> - In the current implementation of Julia and Python/Scipy, you need to give
> all the points t1,...,tn where you want to know y at the very beginning. If
> you want to solve the differential equation on [ta,tb] and you want to find a
> t such that y(t)=0, you are stuck because you'll most likely do a Newton
> method and your evaluation point at iteration n will depend on the value of y
> at iteration n-1. Mathematica solved this problem returning an "interpolation
> object" instead of some values. This is extremely useful, especially with
> dense methods.
> - If you want to find a t such that y(t)=0 and you don't even know an upper
> bound for t (such as tb) you are stuck, even with Mathematica.
I think you should be able to use [0., Inf] in the ODE.jl solvers (or
[0, 1e308]). Of course currently, without event detection, they will
not terminate.
> I propose the following solution. If you want to
>
> solver = odesolver(f, ta, ya; method = "Euler", deltat = 0.01)
> y = value(solver, t)
>
> solver = odesolver(t, ta, ya; method = "DenseGraggBulirschStoer", relerror =
> 1.0e-6)
> y = value(solver, t)
>
> The type of solver would depend on the method. For an Euler method, it would
> just contain f, ta, ya the last t evaluated and the last value y computed.

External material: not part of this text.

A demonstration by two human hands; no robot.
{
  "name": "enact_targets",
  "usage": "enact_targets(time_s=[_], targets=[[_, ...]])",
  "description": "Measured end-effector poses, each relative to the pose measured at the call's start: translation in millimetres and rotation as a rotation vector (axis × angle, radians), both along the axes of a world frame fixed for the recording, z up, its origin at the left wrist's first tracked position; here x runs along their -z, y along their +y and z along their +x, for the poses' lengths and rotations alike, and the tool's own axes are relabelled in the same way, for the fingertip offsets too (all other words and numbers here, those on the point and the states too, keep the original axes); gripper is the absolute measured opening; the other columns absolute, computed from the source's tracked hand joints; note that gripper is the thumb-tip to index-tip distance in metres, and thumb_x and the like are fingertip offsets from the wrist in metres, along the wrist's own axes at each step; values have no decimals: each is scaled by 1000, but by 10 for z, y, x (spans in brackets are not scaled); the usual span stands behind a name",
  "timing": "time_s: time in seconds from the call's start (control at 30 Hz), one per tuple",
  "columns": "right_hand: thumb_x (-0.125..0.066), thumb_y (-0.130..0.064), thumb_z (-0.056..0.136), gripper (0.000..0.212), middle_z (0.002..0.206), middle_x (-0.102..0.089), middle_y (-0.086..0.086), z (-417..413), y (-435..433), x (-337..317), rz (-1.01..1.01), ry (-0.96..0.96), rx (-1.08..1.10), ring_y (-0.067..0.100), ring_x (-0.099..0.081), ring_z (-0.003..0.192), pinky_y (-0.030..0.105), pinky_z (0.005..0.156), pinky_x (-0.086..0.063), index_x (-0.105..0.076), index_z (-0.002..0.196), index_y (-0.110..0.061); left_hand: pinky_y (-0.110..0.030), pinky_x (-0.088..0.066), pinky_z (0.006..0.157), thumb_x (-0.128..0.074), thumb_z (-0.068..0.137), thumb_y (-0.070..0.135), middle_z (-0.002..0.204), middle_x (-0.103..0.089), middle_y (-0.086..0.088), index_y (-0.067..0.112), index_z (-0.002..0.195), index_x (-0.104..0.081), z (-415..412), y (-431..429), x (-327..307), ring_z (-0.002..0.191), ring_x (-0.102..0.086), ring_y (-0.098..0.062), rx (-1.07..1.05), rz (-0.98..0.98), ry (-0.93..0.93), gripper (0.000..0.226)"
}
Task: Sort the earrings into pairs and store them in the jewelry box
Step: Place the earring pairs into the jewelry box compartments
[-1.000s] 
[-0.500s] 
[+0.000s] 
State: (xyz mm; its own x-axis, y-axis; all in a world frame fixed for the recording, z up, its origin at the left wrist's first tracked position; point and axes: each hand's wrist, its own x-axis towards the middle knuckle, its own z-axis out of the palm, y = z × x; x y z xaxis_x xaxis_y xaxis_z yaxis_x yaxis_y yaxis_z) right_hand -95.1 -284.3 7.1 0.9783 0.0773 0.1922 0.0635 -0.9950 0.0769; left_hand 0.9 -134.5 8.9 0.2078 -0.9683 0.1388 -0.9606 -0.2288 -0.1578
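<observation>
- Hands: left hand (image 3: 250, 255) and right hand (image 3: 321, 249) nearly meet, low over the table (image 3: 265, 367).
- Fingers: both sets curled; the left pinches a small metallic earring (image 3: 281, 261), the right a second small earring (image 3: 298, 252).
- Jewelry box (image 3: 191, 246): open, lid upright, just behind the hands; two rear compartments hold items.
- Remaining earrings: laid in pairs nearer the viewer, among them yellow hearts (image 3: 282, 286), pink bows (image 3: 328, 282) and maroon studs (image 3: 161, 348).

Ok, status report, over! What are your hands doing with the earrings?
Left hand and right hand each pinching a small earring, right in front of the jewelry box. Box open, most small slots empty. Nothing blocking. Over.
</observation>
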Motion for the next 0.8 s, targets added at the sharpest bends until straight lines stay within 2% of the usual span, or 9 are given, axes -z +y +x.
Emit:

> For the DenseGraggBulirschStoer method, it would contain more information:
> all the values t and the corresponding y computed, and some polynomial
> coefficients for evaluation in between them.
Did you see DASSL.jl, it has an iterator method built in. Maybe there
you can use tspan=[0,Inf]
> I have a few question to implement this idea.
> - The interface makes the function odesolver not type stable as the
> type of solver depends upon the method. Will it prevent static
> compilation when it is released? Is there any workaround?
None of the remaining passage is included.